Déficit maior reforça a tendência de rendimentos mais altos
Esses dados fiscais (dados do governo sobre arrecadação e gastos) combinam com uma tendência mais ampla que estamos acompanhando. A dívida nacional dos EUA passou de US$ 36 trilhões recentemente, e o rendimento do título do Tesouro de 10 anos (taxa de referência muito usada no mercado) já subiu de 4,2% para 4,45% no último mês. Um déficit maior aumenta a pressão e reforça a ideia de custo de dívida mais alto. Para traders de derivativos (produtos financeiros cujo preço depende de outro ativo, como juros, ações ou moedas), isso aponta para estratégias de queda em renda fixa (investimentos ligados a juros, como títulos). Estamos considerando posições vendidas (apostar na queda do preço) em contratos futuros (acordos para comprar ou vender no futuro por um preço definido) de títulos do Tesouro, como o T-Note de 10 anos (ZN), ou comprar opções de venda (put: um tipo de opção que ganha valor quando o preço cai) em ETFs (fundos negociados em bolsa) focados em títulos. A pressão básica de mais oferta de dívida do governo apoia essa visão nas próximas semanas. Esse cenário de rendimentos em alta também pode atrapalhar a bolsa de valores, porque juros maiores tornam ações menos atraentes em comparação com títulos. Opções de venda (puts) de proteção em índices importantes como o S&P 500 ou o Nasdaq 100 podem ser úteis para proteção (hedge: reduzir o risco de perdas) contra uma possível queda.
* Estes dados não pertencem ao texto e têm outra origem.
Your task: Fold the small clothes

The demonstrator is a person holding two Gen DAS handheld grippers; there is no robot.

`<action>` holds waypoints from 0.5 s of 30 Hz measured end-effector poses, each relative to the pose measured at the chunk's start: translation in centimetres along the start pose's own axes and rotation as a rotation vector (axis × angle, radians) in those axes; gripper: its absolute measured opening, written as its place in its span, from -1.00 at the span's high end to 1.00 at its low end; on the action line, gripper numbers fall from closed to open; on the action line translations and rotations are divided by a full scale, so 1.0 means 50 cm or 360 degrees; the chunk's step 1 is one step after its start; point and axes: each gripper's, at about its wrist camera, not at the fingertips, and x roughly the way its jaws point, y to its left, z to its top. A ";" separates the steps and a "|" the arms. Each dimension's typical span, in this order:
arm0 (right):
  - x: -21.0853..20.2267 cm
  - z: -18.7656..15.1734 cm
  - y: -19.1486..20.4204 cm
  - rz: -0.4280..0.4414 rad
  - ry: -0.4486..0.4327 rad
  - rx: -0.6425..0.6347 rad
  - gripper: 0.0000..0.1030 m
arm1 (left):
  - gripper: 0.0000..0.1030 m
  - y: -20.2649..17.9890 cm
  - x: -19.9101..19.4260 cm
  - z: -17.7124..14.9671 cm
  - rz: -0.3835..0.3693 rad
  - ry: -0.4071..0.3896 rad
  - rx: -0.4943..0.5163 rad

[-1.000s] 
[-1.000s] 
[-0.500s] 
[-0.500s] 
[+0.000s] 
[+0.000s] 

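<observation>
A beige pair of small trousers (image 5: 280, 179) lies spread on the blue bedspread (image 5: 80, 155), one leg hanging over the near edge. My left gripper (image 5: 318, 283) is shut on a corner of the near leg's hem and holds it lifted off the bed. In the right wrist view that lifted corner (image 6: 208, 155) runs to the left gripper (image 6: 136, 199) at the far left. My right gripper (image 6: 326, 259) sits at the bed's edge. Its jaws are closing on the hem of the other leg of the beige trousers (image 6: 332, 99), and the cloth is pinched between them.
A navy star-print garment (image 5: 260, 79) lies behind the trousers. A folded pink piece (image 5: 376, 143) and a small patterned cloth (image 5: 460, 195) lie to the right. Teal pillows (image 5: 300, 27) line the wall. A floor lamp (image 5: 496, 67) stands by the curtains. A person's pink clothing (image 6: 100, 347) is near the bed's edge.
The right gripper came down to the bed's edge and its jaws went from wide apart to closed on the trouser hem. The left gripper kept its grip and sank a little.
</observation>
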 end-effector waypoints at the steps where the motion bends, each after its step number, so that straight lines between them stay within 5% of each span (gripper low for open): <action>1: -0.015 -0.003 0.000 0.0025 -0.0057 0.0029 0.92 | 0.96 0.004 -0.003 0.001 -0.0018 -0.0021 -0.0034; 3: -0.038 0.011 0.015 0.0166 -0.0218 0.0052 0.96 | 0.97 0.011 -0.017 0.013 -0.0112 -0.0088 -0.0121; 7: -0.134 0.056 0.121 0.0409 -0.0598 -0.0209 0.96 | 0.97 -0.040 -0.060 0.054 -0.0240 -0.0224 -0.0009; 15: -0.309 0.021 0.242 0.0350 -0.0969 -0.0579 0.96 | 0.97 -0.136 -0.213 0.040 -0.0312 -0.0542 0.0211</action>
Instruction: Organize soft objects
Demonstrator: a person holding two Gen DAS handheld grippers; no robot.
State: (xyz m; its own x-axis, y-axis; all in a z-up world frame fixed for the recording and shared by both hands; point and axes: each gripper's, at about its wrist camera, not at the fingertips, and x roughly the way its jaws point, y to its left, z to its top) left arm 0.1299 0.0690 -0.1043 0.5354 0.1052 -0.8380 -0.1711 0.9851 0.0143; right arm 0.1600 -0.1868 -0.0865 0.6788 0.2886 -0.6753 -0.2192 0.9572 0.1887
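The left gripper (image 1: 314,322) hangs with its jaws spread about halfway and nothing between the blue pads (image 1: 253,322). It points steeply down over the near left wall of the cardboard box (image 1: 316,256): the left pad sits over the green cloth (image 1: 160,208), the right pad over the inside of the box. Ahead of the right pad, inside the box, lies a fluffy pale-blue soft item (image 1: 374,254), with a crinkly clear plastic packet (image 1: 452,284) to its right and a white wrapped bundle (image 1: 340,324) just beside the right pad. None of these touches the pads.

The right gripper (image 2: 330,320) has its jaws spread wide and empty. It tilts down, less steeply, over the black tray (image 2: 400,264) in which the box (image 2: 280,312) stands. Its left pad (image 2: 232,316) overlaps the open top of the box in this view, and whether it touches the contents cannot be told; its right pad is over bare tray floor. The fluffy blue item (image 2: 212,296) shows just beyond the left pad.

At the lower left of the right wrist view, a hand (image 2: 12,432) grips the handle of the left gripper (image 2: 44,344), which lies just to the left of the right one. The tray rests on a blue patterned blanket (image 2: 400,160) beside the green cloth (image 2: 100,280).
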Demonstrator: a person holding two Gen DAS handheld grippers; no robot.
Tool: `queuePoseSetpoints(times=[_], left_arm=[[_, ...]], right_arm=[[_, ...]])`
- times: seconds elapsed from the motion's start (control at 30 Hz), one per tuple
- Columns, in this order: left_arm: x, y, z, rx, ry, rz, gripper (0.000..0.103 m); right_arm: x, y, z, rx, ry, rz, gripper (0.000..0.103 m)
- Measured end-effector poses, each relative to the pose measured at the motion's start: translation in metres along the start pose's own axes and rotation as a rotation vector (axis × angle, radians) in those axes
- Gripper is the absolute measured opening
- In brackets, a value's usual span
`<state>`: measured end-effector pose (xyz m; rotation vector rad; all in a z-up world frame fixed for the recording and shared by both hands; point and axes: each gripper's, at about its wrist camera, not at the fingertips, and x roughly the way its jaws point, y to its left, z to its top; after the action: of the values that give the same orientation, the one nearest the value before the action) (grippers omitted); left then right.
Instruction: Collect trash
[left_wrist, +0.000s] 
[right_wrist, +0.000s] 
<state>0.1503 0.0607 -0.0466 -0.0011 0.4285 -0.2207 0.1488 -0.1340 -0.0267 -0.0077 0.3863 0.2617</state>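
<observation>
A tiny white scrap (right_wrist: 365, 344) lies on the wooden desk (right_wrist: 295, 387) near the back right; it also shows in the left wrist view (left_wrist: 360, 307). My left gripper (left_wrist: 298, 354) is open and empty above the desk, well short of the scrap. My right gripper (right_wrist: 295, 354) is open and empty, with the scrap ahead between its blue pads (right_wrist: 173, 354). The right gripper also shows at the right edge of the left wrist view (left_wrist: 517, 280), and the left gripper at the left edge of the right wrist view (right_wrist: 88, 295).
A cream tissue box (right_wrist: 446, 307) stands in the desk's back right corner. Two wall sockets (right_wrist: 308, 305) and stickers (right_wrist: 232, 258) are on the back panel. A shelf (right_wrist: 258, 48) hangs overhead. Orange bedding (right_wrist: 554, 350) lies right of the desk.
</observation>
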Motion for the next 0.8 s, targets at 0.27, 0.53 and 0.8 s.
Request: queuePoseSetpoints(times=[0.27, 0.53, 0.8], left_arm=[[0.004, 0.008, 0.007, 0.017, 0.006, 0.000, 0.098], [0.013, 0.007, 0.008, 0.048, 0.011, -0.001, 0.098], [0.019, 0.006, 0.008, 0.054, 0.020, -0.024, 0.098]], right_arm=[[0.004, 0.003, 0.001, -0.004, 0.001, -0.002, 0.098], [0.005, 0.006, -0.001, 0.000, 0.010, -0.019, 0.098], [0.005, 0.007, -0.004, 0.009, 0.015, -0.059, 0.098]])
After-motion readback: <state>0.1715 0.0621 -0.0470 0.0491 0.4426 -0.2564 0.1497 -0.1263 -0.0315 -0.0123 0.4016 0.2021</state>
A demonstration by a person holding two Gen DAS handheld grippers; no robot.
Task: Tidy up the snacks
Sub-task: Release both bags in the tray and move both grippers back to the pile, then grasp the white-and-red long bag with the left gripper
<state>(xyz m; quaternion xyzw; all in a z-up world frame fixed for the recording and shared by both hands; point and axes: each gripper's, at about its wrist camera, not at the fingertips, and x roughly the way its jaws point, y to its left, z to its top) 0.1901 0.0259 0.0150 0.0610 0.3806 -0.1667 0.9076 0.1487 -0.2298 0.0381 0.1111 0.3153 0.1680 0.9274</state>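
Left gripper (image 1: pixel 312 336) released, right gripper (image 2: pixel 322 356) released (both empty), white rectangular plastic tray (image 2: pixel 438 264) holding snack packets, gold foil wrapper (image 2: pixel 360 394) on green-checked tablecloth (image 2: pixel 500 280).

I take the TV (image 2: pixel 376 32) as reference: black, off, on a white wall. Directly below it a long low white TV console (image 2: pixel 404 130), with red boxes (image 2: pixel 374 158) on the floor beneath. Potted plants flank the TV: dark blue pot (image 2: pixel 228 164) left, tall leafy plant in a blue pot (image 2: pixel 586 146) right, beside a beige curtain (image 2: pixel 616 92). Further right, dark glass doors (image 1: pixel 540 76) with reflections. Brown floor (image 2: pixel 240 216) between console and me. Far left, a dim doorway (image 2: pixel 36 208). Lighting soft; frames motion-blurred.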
A volatilidade (o quanto o preço oscila), medida pelo VIX (índice que estima o “medo” do mercado com base em opções do S&P 500), também pode subir, criando oportunidades em futuros ou opções do VIX. Voltando a 2025, vimos como a inflação persistente (“grudada” em nível alto), em parte alimentada por gastos do governo, fez o Federal Reserve (Fed, o banco central dos EUA) manter uma postura mais dura (hawkish: prioriza combater a inflação, mantendo juros altos) por mais tempo do que muitos esperavam. O mercado aprendeu então que a política fiscal (gastos e impostos do governo) afeta diretamente a política monetária (decisões do banco central sobre juros e dinheiro). Esse déficit de março sugere que a inflação pode continuar pressionando, limitando a capacidade do Fed de cortar juros.Força do dólar em um cenário de rendimentos mais altos
No mercado de moedas, rendimentos mais altos podem fortalecer o dólar americano ao atrair investimento estrangeiro. O Índice do Dólar (DXY, uma medida do dólar contra uma cesta de moedas) já mostrou força, perto de 105,50. Vemos opções de compra (call: um tipo de opção que ganha valor quando o preço sobe) do dólar contra moedas de países com bancos centrais mais “leves” (dovish: mais dispostos a cortar juros) como uma operação cada vez mais interessante.